Stats only Flashcards
What is important to consider when looking at sample size?
- Size matters
- Sampling error can result if your sample is not large enough
- Trade off between size and time/cost
Factors in deciding sample size?
o Design
o Response rate
o Heterogeneity of population
What is a population parameter?
- a quantity that describes some characteristic of a population with respect to a specific variable
- E.g., population mean, population range etc.

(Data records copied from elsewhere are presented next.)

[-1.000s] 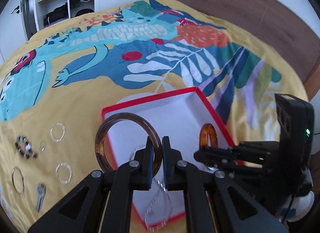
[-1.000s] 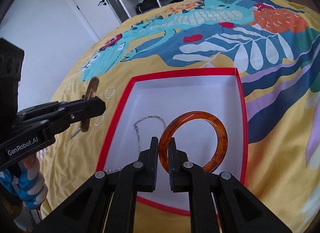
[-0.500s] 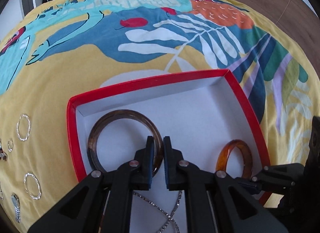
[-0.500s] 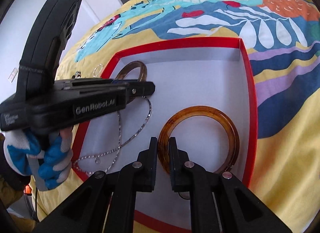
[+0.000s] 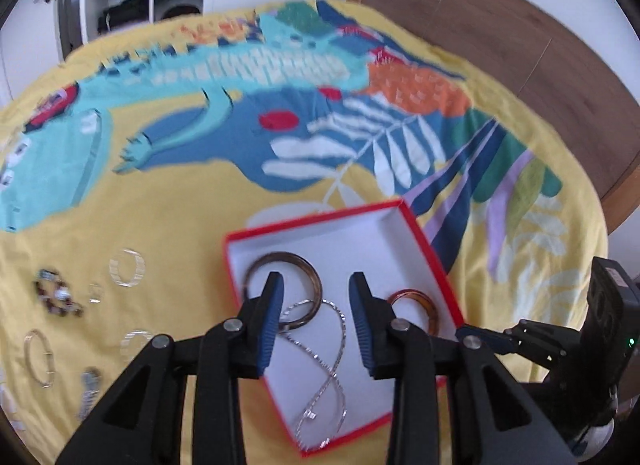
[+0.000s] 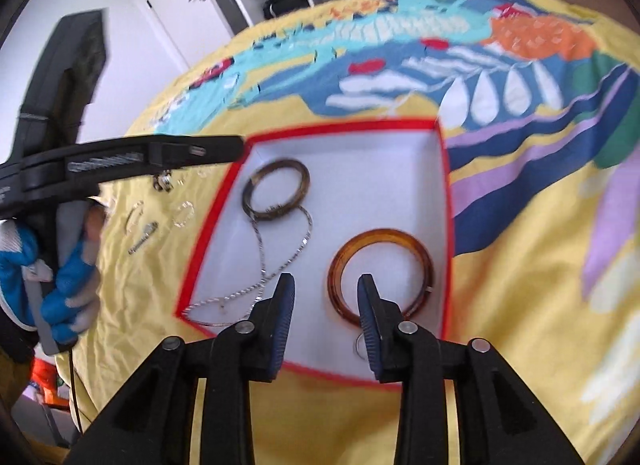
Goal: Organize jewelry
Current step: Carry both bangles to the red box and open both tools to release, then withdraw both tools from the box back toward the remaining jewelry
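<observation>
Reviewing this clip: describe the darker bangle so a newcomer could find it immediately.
Start at the red-rimmed white box on the yellow patterned bedspread. Three pieces lie inside; the dark brown bangle sits in the far left part, a silver chain necklace trailing from under it. Its neighbour, the amber bangle, is brighter, translucent orange and lies nearer the right gripper.

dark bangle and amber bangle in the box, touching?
Apart. Right wrist view: dark bangle and amber bangle lie separately, bare white box floor between them.
</observation>
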The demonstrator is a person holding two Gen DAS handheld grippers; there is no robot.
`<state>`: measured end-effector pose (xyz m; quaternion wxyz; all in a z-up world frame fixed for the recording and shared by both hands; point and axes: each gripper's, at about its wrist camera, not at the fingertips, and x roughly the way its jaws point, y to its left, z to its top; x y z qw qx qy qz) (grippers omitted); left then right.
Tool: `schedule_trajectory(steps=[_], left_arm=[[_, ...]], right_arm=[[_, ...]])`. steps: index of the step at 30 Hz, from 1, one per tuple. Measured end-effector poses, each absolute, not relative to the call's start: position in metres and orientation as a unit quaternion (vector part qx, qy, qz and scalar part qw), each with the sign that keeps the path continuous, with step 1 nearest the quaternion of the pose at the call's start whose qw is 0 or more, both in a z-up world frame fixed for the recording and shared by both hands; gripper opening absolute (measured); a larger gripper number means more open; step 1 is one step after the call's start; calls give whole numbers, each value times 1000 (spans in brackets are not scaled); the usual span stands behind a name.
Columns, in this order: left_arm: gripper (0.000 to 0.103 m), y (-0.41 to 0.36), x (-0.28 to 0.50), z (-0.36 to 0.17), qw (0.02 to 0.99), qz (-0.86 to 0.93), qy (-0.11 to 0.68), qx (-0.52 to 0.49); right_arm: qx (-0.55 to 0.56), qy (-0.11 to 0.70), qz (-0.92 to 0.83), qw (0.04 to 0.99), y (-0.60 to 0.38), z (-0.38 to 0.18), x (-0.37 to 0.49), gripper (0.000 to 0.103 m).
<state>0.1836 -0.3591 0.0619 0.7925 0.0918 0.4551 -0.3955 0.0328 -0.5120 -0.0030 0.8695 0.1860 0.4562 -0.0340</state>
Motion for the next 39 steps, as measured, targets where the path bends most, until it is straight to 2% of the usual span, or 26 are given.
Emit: schedule_trajectory(steps=[8,17,23,29,39], left_arm=[[32,-227,155,161,852,-332,385,123],[36,-68,116,199,895,-240,361,104],[36,-5,96,192,904,-209,361,89],[36,26,93,178,908,-194,366,61],[36,32,132,107,891,-176,415,55]], right_arm=[[174,393,-32,902,-467,79,-3,37],[171,345,8,923,-386,131,-25,39],[167,345,30,923,-340,135,-26,39],[170,351,39,920,-313,127,-22,39],[177,389,51,903,-286,79,24,39]])
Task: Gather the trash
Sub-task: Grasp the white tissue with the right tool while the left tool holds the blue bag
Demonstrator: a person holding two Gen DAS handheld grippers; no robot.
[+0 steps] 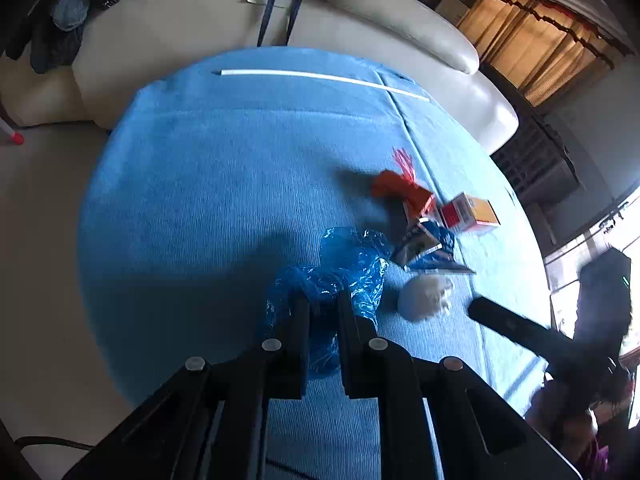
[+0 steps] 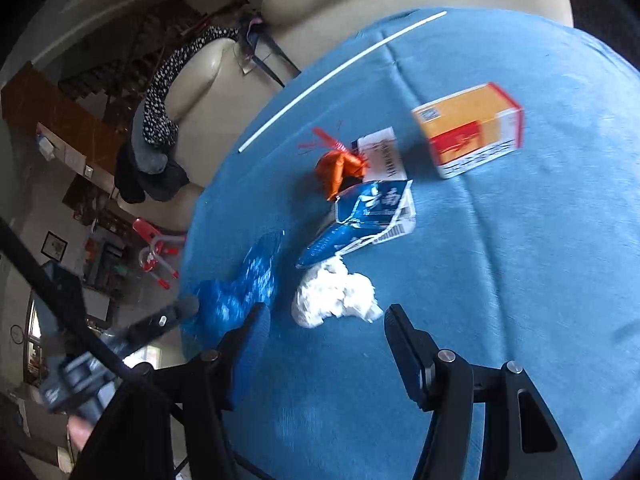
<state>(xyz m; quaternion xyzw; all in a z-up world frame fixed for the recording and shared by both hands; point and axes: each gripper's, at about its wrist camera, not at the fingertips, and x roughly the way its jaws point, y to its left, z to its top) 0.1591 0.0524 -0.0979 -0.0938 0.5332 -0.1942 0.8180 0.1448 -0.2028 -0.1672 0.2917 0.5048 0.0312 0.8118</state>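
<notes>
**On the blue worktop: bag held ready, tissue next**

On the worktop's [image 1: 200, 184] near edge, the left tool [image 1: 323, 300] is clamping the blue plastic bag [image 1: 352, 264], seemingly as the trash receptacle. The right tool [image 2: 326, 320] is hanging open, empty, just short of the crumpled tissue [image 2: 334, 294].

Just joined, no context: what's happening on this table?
A person with tongs in each hand is collecting trash off a blue-covered table. The left tongs are shut on a blue plastic bag. The right tongs are open, pointed at a crumpled white tissue, not touching it. A blue snack wrapper, an orange wrapper and a yellow-red box lie loose beyond.
</notes>
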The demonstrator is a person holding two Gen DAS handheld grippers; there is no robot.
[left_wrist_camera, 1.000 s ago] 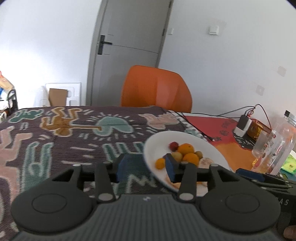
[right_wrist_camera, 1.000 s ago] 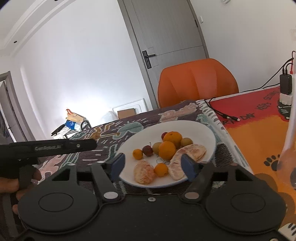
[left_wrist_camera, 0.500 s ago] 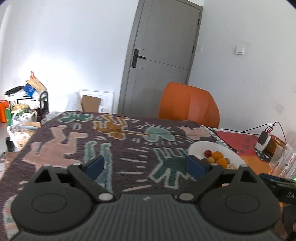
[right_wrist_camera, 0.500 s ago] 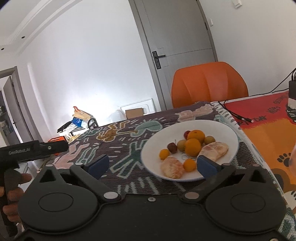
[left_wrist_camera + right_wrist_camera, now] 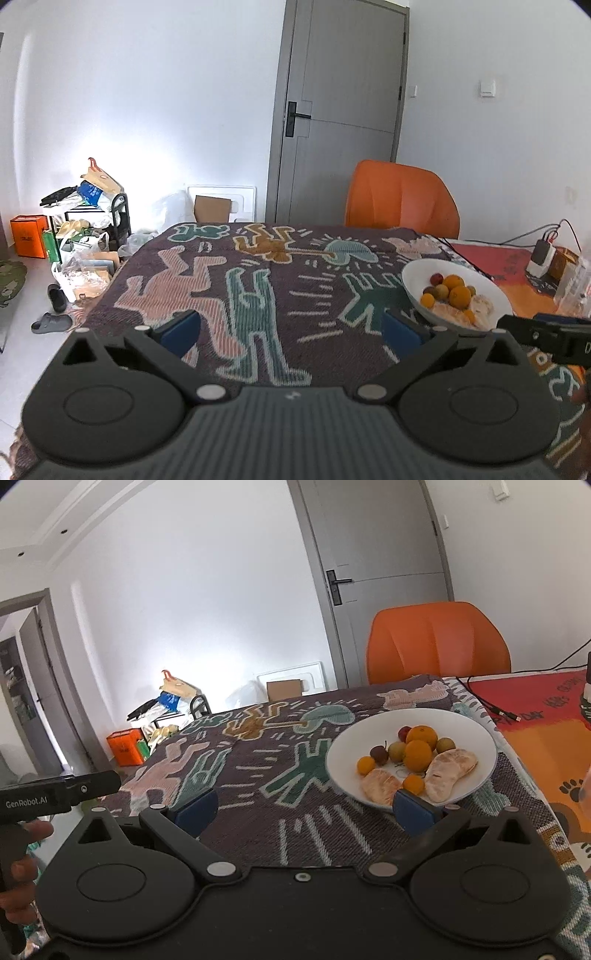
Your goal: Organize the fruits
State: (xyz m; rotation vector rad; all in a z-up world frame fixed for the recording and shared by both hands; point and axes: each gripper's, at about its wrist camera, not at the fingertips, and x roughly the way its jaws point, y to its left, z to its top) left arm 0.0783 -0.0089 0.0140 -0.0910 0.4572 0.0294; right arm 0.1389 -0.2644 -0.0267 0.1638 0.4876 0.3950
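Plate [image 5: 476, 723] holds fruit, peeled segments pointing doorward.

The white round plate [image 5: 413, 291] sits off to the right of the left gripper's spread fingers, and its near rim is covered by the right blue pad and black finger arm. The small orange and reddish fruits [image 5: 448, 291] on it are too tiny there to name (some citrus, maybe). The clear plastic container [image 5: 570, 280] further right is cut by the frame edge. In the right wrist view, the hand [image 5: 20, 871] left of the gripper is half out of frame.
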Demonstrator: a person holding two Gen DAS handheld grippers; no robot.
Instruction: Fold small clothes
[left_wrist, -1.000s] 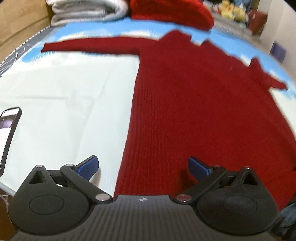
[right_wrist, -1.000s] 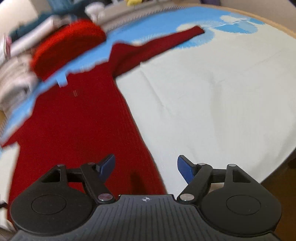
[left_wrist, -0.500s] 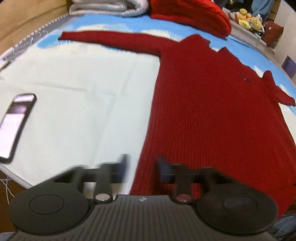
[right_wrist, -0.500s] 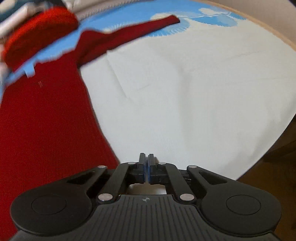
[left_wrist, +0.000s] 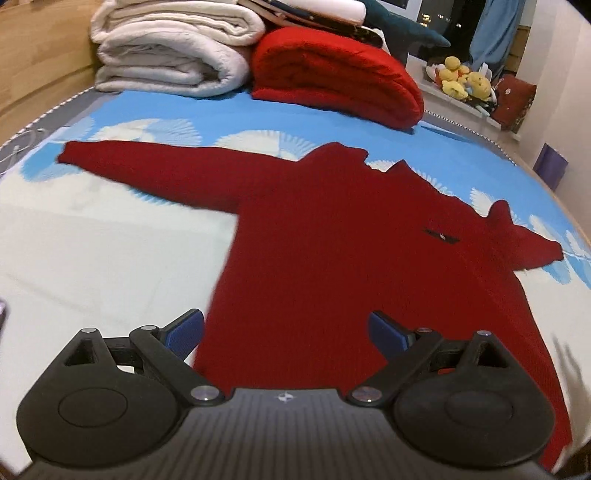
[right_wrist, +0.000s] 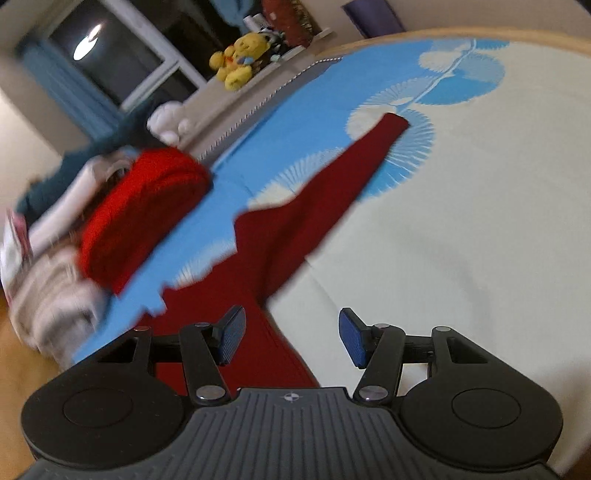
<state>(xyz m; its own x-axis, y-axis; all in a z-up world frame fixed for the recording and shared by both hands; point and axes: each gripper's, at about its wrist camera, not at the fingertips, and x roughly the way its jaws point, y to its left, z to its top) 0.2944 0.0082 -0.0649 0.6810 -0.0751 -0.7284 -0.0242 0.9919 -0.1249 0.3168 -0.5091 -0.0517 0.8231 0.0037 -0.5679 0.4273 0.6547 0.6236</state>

- Not usually possible to calculate
- Might be given to you if available
What is a sample statistic?
– a quantity that describes some characteristic of a sample with respect to a specific variable
- E.g., sample mean, sample range etc.
- We can always calculate these from a sample
- Sample statistics provide an estimate of population parameters
Why is it important to summarise data?
- Data can be very complex and therefore it is useful to summarise it
- Allows for interpretation
What are measures of central tendency?
They provide an indication of a “typical” score in the data set
What is the mean?
o Provides and estimate of the average score in the data set
o Is affected by extreme data points
What is the median?
o Is insensitive to extreme scores in the data set
o Doesn’t reflect the shape of the scores e.g., doesn’t care how far away the extreme scores are
What is the mode?
o Easy to calculate from a histogram and easy to understand – the most common value
o Data might have more than 1 mode or no mode at all
What is the range?
o Difference between min and max scores
o Range doesn’t always change for distributions with different shapes
What is a deviation?
o The signed distance of a score from the mean
How to calculate simple variance?
o Calc mean o Calc deviations o Square deviations o Calc a slightly adjusted average squared deviation - You divide by n-1
What is the issue with simple variance?
potential issue is the units used, so if deviations are in hours, when squared the units would become hours squared which isn’t comprehendible
How to calculate sample standard deviation?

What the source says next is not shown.